### Work required
All of the listing must be given again exactly, except that the images are dropped.

[Data Boundary: Start]

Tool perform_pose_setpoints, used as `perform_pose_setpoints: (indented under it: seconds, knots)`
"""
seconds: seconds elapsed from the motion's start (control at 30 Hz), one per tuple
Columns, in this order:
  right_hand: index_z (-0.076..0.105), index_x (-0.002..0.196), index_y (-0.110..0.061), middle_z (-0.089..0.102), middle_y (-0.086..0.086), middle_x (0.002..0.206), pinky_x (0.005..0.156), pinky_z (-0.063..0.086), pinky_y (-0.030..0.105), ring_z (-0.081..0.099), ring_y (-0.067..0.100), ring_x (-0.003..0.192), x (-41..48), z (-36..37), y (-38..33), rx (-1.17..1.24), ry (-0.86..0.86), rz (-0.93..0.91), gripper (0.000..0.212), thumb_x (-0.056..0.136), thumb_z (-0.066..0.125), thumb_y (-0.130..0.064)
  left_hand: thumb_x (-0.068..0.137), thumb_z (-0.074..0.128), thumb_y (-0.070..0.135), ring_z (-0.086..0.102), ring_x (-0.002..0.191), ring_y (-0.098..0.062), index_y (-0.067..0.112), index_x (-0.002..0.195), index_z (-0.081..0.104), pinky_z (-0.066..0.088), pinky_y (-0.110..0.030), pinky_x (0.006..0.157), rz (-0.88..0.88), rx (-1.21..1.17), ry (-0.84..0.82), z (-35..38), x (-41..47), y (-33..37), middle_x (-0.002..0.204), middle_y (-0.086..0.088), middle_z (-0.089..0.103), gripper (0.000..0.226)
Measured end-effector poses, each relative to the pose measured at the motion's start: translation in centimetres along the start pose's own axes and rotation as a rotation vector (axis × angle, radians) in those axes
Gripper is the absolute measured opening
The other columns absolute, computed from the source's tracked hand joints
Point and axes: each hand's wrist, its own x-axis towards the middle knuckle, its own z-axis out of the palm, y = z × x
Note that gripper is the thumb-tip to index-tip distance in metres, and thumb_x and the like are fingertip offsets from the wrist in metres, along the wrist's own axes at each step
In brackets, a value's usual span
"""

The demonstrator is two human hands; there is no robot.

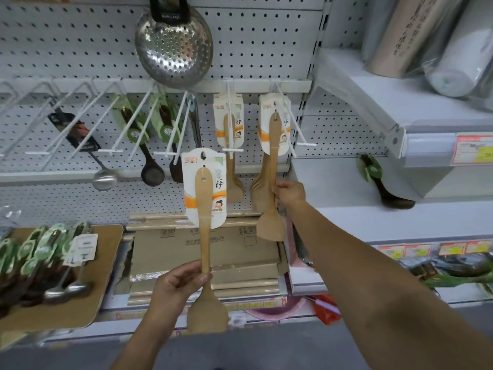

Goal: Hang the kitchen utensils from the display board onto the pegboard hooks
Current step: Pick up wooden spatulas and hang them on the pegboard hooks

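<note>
The wooden spatula (273,161), upright, is being gripped mid-handle by the right hand (289,194), with the hook (288,124) at twelve o'clock. A carded spatula (204,204) is being gripped by the left hand (178,284).

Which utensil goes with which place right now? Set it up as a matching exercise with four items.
Utensils
1. carded light wooden spatula
2. second light wooden spatula
3. round perforated steel skimmer
4. dark wooden ladle with green tag

Places
A. lying on the grey shelf
B. gripped by the left hand
C. hanging high on the white pegboard
D. gripped by the right hand

Pairs: 1-B, 2-D, 3-C, 4-A
</note>
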Motion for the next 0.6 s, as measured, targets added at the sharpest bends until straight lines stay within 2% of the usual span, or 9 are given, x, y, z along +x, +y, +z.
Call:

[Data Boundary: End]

### Expected output
Tool perform_pose_setpoints, used as `perform_pose_setpoints: (indented under it: seconds, knots)`
"""
seconds: seconds elapsed from the motion's start (control at 30 Hz), one per tuple
Columns, in this order:
  right_hand: index_z (-0.076..0.105), index_x (-0.002..0.196), index_y (-0.110..0.061), middle_z (-0.089..0.102), middle_y (-0.086..0.086), middle_x (0.002..0.206), pinky_x (0.005..0.156), pinky_z (-0.063..0.086), pinky_y (-0.030..0.105), ring_z (-0.081..0.099), ring_y (-0.067..0.100), ring_x (-0.003..0.192), x (-41..48), z (-36..37), y (-38..33), rx (-1.17..1.24), ry (-0.86..0.86), rz (-0.93..0.91), gripper (0.000..0.212), thumb_x (-0.056..0.136), thumb_z (-0.066..0.125), thumb_y (-0.130..0.064)
  left_hand: thumb_x (-0.068..0.137), thumb_z (-0.074..0.128), thumb_y (-0.070..0.135), ring_z (-0.086..0.102), ring_x (-0.002..0.191), ring_y (-0.098..0.062), index_y (-0.067..0.112), index_x (-0.002..0.195), index_z (-0.081..0.104), pinky_z (-0.066..0.088), pinky_y (-0.110..0.030), pinky_x (0.006..0.157), rz (-0.88..0.88), rx (-1.21..1.17), ry (-0.84..0.82), z (-35..38), x (-41..47), y (-33..37), middle_x (-0.002..0.204), middle_y (-0.086..0.088), middle_z (-0.089..0.103), gripper (0.000..0.226)
Measured end-effector poses, each relative to the pose measured at the motion's start: translation in centimetres along the start pose's own axes and rotation as a rotation vector (axis × angle, radians) in those axes
Gripper is the absolute measured opening
The other columns absolute, computed from the source's tracked hand joints
Point and axes: each hand's wrist, its own x-axis towards the middle knuckle, its own z-axis out of the palm, y = z × x
Note that gripper is the thumb-tip to index-tip distance in metres, and thumb_x and the like are fingertip offsets from the wrist in metres, along the wrist's own axes at each step
In brackets, a value's usual span
"""

The demonstrator is two human hands; there is no robot.


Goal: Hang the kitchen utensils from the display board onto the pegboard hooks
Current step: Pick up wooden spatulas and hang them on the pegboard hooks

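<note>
The wooden spatula (273,161), upright, is being gripped mid-handle by the right hand (289,194), with the hook (288,124) at twelve o'clock. A carded spatula (204,204) is being gripped by the left hand (178,284).

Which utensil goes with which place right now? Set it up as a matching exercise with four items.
Utensils
1. carded light wooden spatula
2. second light wooden spatula
3. round perforated steel skimmer
4. dark wooden ladle with green tag

Places
A. lying on the grey shelf
B. gripped by the left hand
C. hanging high on the white pegboard
D. gripped by the right hand

Pairs: 1-B, 2-D, 3-C, 4-A
</note>
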Motion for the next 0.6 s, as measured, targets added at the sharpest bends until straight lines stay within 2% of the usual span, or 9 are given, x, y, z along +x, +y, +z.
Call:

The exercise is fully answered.